At least two other large Multibank Structured Transactions (structured sales) are currently in process as well as many smaller portfolio sales. Over $30 billion an additional receivership assets are being shed from the FDIC books via structured and unstructured receivership asset sales.

A more significant liquidation method gaining ground is the FDIC’s loss sharing agreement (“LSA”), a preferred method for the FDIC to dispense with failed bank loan portfolios in conjunction with the acquisitions of failed banks. Over $100 billion in LSA asset volume were included in 140 bank failures in 2009 and in January 2010, the 15 US banking institutions shuttered during the month involved a total of $10.9 billion in combined assets and the loss share transactions in 13 of these cases covered a total of $7.3 billion in loans.

Wednesday, February 3, 2010

January 2010 Recap: More Billion Dollar Deals- Horizon Bank

Horizon Bank of Bellingham Washington, shut down on January 8th 2010, was the first 2010 US bank failure.

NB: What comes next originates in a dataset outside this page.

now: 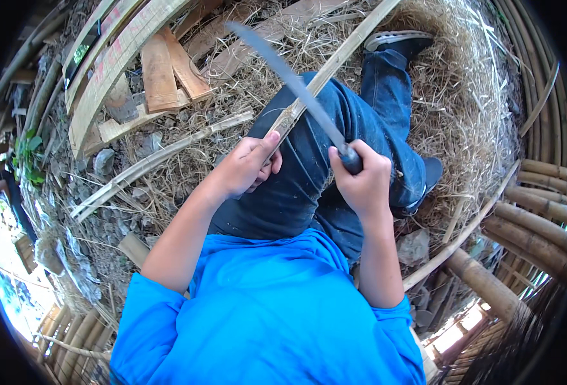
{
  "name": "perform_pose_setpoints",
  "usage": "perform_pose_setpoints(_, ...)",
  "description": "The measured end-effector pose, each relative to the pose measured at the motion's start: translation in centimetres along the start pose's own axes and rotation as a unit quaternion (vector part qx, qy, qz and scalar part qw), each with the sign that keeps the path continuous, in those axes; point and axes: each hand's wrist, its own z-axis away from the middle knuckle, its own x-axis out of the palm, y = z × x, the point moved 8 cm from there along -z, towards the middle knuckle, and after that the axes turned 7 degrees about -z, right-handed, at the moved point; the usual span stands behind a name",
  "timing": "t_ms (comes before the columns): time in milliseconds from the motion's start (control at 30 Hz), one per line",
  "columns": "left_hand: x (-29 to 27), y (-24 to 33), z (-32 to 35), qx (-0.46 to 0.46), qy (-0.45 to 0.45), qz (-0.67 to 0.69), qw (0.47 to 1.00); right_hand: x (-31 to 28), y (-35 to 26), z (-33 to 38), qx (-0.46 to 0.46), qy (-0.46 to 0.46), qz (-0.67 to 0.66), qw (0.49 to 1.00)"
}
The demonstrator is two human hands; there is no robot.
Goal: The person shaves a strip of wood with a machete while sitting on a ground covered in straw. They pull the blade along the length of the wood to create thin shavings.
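Two hands work close together over your lap: your left hand (248, 168) grips the near end of a long bamboo strip (335, 63), thumb laid along it, and your right hand (360, 179) is clenched around the dark handle of a long knife (290, 80). The strip runs from your left hand up and to the right, across your knee in blue jeans (367, 115), and leaves the top edge of the view. The blade rises from your right fist up and to the left, crossing the strip just above your left thumb, its edge lying against the strip there. Its tip ends over the straw (463, 96) near some flat boards (168, 74). Left of your left arm lies another split strip (161, 157) on stony ground. Thick bamboo poles (534, 218) close in on the right, well apart from your right elbow. Open room lies ahead, over the straw between your shoes.
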Motion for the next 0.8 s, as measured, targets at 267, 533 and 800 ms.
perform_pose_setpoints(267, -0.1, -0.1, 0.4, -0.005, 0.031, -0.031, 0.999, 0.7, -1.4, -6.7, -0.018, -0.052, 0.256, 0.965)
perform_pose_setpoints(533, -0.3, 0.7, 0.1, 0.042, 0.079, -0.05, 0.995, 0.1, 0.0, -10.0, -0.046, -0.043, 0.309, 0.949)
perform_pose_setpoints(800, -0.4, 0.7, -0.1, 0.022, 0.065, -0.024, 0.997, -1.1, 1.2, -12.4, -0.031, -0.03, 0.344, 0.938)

It was closed by the Washington State Department of Financial Institutions (FDIC, the receiver) and sold to Washington Federal Savings and Loan Association of Seattle, WA. Horizon had $1.3 Billion assets and $1.1 Billion in total deposits. CRE assets (real estate construction loans and land development loans) contributed to the bank's problems.

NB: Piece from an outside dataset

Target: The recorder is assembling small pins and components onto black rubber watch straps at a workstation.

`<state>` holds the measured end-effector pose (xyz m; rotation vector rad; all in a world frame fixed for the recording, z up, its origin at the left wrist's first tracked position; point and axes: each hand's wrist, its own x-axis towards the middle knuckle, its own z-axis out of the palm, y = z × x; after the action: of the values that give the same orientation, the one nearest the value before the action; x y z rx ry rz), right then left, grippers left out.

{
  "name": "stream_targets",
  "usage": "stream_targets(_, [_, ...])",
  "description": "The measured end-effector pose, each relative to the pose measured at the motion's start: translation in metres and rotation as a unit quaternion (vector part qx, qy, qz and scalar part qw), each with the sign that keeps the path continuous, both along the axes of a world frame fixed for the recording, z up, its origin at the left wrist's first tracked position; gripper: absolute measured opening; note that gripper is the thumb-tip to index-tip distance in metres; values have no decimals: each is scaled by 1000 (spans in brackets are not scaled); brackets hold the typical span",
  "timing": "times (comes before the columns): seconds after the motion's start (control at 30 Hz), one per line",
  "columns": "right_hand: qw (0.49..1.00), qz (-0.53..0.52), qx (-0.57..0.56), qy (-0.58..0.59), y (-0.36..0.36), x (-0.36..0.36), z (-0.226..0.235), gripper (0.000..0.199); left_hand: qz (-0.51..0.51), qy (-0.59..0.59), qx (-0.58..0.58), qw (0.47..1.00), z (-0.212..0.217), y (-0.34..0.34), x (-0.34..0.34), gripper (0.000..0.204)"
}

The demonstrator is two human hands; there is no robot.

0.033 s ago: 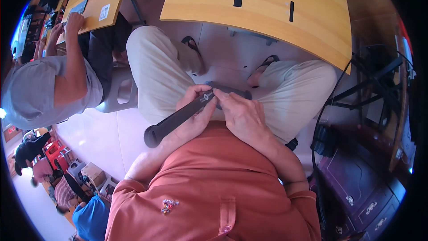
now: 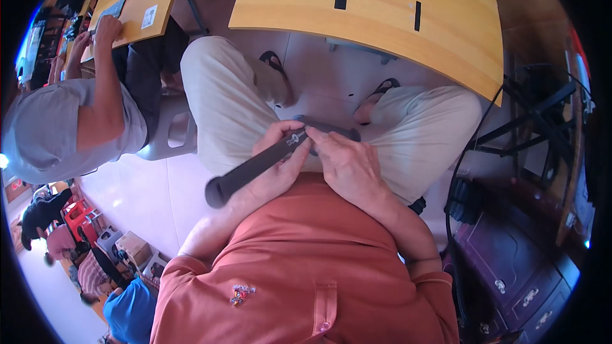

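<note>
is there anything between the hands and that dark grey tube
Nothing visible. The left hand is wrapped around the dark grey tube over the lap, and the right hand has its fingertips on the tube's upper end, in direct contact.

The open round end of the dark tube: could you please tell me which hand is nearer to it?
Left. The left hand grips the dark tube nearest its open end; the right hand sits farther along.

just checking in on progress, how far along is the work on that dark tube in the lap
Done: nothing finished can be told from this view. In hand: the left hand grips the dark grey tube over the lap, while the right hand pinches at the small light fitting near its middle. Left: the fitting sits between the fingertips, so that step looks unfinished. The wooden table carries no other parts.
</note>
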<state>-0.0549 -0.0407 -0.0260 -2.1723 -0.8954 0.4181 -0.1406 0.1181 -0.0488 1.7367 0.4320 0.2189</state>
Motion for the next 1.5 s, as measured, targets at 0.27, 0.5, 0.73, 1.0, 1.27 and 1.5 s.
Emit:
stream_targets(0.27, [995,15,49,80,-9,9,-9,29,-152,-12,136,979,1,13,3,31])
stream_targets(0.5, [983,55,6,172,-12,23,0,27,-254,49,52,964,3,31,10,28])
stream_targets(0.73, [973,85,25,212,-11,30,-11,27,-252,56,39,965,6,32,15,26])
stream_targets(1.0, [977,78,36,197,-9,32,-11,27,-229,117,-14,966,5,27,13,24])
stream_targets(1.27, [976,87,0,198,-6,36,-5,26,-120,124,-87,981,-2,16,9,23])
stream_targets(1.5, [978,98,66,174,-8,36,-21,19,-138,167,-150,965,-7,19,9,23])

Interestingly the buyer, Washington Federal, reluctantly took TARP funds in 2008 at Treasury's (can't say no) insistence and the bank later regretted the stigma attached to the perception of being one of the "bailed out" institutions. Clearly the PR cost outweighed the capitalization benefit. The much larger $12.6 Billion Seattle-based institution managed their balance sheet convincingly enough and raised $350 Million of new equity in September 2009 with an eye to acquiring weak players in their backyard.

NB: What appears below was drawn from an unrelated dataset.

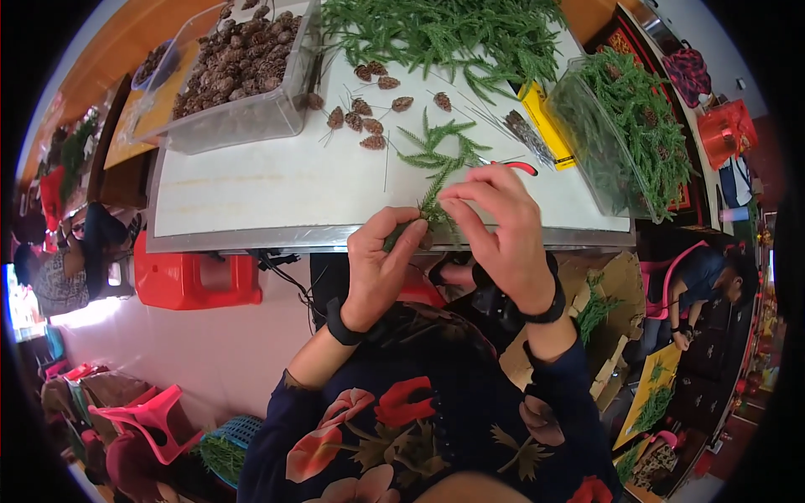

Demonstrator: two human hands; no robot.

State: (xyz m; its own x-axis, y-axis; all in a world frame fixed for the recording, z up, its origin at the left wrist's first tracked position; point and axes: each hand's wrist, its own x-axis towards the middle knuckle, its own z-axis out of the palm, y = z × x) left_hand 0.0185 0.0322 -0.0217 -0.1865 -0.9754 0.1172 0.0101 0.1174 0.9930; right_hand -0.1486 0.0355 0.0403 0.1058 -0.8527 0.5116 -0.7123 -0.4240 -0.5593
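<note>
Over the table's front edge, my left hand [381, 256] is closed, thumb against fingers, on a green artificial pine sprig [433, 197]. A brownish thing shows under its fingertips, mostly hidden. My right hand [503, 230] pinches thumb and forefinger together beside the sprig's stem; what lies between them is too small to make out. Beyond the hands lie loose green sprigs [440, 138] and several pine cones [373, 126], some with thin wires. A red-handled tool [524, 168] lies partly hidden behind my right hand.
A clear bin of pine cones [239, 63] stands at the left of the white table [226, 189]. Greenery [444, 29] is heaped at the back. A yellow box [545, 126] with wires and a clear bin of greenery [625, 134] are at right. A red stool [172, 272] stands below left.
</note>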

The loss sharing agreement between the FDIC and Washington Federal (an FDIC arrangement with the acquiring bank to assume a share future loan losses) totaled $1 Billion in assets.

Tuesday, February 2, 2010

January 2010 Is Over and the Failed Bank Statistics Are In

Posted 2.2.2010

January 2010 came to a close and 15 US banking institutions were shuttered during the month involving a total of $10.9 Billion in combined assets. The average size of closed institution in January was $727.5 Million. The FDIC entered into loss-share transactions (an FDIC arrangement with acquiring bank to assume a share of future loan losses) in 13 cases covering a total of $7.3 Billion of failed bank assets or roughly two thirds of the $10.9 Billion failed asset total. The January cost to the Deposit Insurance Fund ("DIF") was $3.4 Billion.

Monday, February 1, 2010

Six banks fail, in Florida, Georgia and California

By Hibah Yousuf, staff reporterJanuary 31, 2010: 7:50 PM ET

NEW YORK ( -- Regulators shuttered six banks on Friday, notching up 15 failed banks in the first month of in 2010.

The biggest to fall was First Regional Bank in Los Angeles, which had deposits of $1.87 billion. The others were Community Bank and Trust in Cornelia, Ga.; Florida Community Bank in Immokalee, Fla.; First National Bank of Georgia in Carrollton, Ga.; Marshall Bank in Hallock, Minn.; and American Marine Bank in Bainbridge Island, Wash.